1 Peter 5:10 | “And the God of all grace, who called you to his eternal glory in Christ, after you have suffered a little while, will himself restore you and make you strong, firm and steadfast.”

Isaiah 43:2 | “When you pass through the waters, I will be with you; and when you pass through the rivers, they will not sweep over you. When you walk through the fire, you will not be burned; the flames will not set you ablaze.”

James 1:12 |. “Blessed is the one who perseveres under trial because, having stood the test, that person will receive the crown of life that the Lord has promised to those who love him.”

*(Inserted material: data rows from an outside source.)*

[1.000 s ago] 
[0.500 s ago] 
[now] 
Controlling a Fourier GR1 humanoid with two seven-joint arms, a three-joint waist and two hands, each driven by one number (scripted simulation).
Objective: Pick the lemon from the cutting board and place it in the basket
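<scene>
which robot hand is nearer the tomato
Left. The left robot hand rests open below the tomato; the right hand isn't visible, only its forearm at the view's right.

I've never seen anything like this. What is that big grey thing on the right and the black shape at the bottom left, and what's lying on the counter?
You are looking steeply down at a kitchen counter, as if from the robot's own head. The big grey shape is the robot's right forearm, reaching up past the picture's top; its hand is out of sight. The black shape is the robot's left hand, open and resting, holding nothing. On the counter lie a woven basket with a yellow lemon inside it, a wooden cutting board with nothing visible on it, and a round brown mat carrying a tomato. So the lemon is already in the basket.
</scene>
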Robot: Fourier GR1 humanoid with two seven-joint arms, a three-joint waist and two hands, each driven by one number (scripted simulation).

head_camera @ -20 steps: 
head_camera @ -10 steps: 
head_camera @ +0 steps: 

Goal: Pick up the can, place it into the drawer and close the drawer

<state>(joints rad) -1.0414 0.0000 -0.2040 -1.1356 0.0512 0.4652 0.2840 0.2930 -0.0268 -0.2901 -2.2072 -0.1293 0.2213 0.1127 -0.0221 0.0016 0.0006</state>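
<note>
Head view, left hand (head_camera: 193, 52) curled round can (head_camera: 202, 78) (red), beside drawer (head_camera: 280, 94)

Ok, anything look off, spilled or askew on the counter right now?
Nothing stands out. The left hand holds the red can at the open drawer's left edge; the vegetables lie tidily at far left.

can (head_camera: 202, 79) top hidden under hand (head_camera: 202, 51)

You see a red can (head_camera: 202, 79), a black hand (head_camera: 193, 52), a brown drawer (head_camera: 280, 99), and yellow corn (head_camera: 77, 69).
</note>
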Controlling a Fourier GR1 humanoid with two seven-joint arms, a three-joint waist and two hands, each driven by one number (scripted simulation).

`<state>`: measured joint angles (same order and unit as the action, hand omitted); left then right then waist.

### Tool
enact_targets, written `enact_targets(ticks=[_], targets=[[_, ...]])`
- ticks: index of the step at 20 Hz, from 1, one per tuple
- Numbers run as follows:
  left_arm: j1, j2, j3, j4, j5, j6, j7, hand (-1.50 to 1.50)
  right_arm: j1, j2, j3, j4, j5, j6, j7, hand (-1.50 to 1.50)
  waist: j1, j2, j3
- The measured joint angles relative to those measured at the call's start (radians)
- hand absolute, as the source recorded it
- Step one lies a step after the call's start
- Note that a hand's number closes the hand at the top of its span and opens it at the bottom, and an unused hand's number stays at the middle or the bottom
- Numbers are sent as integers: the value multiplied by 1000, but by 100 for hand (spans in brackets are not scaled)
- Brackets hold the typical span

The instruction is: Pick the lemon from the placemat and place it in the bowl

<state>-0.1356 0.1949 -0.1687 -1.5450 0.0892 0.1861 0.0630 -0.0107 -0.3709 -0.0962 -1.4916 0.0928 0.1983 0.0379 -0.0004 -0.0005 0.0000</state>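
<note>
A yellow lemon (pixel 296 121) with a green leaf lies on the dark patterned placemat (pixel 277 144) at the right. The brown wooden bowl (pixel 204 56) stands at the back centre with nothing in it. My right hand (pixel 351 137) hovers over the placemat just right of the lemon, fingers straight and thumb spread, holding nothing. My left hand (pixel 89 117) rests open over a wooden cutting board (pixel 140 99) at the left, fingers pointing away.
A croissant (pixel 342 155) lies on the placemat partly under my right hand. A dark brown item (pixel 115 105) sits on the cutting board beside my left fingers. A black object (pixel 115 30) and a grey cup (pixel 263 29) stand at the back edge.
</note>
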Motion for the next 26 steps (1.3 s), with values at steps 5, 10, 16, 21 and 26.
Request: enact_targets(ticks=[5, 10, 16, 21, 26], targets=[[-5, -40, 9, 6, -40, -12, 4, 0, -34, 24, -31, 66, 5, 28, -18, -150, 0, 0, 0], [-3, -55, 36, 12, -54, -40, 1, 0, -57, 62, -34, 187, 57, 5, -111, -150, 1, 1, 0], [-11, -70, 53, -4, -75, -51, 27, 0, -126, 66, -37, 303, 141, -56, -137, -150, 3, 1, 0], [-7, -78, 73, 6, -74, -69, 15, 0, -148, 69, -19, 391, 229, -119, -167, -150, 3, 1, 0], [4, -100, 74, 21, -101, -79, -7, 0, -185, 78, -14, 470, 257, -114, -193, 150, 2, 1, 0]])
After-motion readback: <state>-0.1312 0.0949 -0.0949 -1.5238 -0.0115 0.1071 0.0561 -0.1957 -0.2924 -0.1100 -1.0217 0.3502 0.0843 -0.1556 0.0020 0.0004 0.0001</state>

Romans 5:3 | “Not only so, but we also glory in our sufferings, because we know that suffering produces perseverance;”

Romans 8:18 | “consider that our present sufferings are not worth comparing with the glory that will be revealed in us.”

2 Corinthians 1:3-4 | “Praise be to the God and Father of our Lord Jesus Christ, the Father of compassion and the God of all comfort, who comforts us in all our troubles, so that we can comfort those in any trouble with the comfort we ourselves receive from God.”

Isaiah 43:1 | “But now thus says the LORD, he who created you, O Jacob, he who formed you, O Israel: “Fear not, for I have redeemed you; I have called you by name, you are mine.”

2 Timothy 1:7 | “For God has not given us a spirit of fear, but of power and of love and of a sound mind.”